Tout en reconnaissant les aspects innovants du «programme pour le changement»  proposé par la Commission qui privilégie, entre autres, le recours à l’appui budgétaire, à la combinaison de subventions et de prêts, ainsi qu’à la promotion du secteur privé, le Parlement déplore le manque de dialogue politique entre acteurs institutionnels du programme, ce qui est particulièrement dommageable à la cohérence des politiques pour le développement (CPD). La communication ne contient ainsi aucune proposition visant à mettre en œuvre la cohérence des politiques pour le développement dans la pratique et ne prévoit pas de liens entre l'aide au développement et les autres politiques de l'UE, notamment la politique commerciale, la politique agricole et la politique de la pêche de l'Union. Il rappelle la mise en place d’un mécanisme d’homogénéisation combinant les subventions publiques et les emprunts aux institutions financières ainsi que d’autres mécanismes de partage des risques. Il demande cependant à la Commission de fournir des informations claires sur la manière dont ce mécanisme poursuit l’objectif d’une politique de développement fondée sur les critères de l’APD (aide publique au développement) et sur celle dont le pouvoir de contrôle revient au Parlement européen. Il rejette au passage toute tentative d’étendre la définition de l’APD afin d’inclure les approches «de toute l’Union» et «APD+» récemment proposées par la Commission, ainsi que les aspects non relatifs à l’aide, tels que les flux financiers, les dépenses militaires, l’annulation de la dette, en particulier l’annulation des dettes de crédit à l’exportation, ainsi que les fonds dépensés en Europe pour les étudiants et les réfugiés.

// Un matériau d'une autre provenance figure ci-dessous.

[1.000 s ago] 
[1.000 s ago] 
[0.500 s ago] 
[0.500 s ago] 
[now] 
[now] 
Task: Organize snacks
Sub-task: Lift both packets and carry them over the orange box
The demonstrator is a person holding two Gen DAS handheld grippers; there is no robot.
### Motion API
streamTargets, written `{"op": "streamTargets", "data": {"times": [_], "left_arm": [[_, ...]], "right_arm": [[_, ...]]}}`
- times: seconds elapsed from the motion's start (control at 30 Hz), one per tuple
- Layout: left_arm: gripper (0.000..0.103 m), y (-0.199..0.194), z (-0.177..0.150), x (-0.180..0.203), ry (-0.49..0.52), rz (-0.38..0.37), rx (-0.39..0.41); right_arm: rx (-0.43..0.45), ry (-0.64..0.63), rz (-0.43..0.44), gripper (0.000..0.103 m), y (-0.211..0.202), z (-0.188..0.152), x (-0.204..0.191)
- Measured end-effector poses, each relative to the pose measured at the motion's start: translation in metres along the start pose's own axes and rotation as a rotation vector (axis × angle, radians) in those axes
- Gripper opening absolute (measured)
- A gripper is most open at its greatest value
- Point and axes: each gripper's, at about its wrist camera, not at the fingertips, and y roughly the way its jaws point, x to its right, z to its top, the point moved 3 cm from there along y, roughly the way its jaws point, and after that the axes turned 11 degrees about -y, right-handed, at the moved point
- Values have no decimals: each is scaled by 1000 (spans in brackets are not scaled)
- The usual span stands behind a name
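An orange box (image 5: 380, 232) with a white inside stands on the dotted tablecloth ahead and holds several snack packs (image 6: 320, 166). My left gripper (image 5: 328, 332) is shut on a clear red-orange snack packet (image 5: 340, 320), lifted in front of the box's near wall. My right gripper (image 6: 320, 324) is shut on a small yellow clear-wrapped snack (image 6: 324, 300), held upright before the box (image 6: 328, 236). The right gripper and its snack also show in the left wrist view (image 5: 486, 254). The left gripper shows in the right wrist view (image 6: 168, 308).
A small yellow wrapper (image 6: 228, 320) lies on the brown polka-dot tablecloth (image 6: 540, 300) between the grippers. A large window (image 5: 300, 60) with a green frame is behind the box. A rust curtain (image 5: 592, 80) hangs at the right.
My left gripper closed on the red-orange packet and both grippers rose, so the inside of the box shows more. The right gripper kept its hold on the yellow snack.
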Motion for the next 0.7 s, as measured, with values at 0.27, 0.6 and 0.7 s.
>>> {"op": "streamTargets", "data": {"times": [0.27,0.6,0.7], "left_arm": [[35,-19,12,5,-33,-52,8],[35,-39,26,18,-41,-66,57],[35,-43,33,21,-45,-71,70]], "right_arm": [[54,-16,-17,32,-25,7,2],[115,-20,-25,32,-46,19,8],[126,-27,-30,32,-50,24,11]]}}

Redistribution de l’aide : rappelant l’engagement de l’UE à se conformer à son objectif de consacrer 0,7% de son PIB au développement d’ici 2015 et le caractère indispensable de la lutte contre la pauvreté dans les pays émergents, le Parlement constate l'intention de la Commission de promouvoir une croissance inclusive et durable au service du développement humain. Il regrette toutefois que le document ne fasse pas mention de la nécessité de promouvoir une meilleure redistribution de l’aide. Il souligne notamment que, dans une perspective de développement, ce nouvel instrument ne devrait avoir d'autres objectifs que la réduction de la pauvreté et la lutte contre les inégalités. Il met en évidence le fait qu’une attention exclusive pour la croissance économique et un excès de confiance dans les effets de redistribution automatique du développement du secteur privé risquent de mener à une croissance déséquilibrée et non inclusive. Le Parlement demande au contraire à l’Union de réexaminer sa stratégie en faveur des politiques de développement durable, notamment le commerce équitable, la redistribution des richesses et la justice sociale, afin d’améliorer les conditions de vie et de travail de l’ensemble de la population, tant dans les zones urbaines que dans les zones rurales.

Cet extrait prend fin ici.